## Exercise requirements
Only the lines from the one with "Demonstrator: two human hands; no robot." to the end of the data below should be returned, each exactly as it stands.

>>

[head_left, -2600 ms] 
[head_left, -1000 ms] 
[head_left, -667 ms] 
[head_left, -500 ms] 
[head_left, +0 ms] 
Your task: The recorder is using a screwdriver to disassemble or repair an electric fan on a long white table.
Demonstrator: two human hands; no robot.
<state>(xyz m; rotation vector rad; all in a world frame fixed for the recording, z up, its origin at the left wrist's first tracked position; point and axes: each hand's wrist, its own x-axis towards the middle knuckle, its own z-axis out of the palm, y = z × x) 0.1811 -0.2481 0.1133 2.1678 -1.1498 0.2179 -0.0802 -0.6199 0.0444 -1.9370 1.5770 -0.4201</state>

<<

## Reply
Demonstrator: two human hands; no robot.
<state>(xyz m; rotation vector rad; all in a world frame fixed for the recording, z up, its origin at the left wrist's first tracked position; point and axes: each hand's wrist, its own x-axis towards the middle knuckle, its own z-axis out of the palm, y = z × x) 0.1811 -0.2481 0.1133 2.1678 -1.1498 0.2179 -0.0802 -0.6199 0.0444 -1.9370 1.5770 -0.4201</state>

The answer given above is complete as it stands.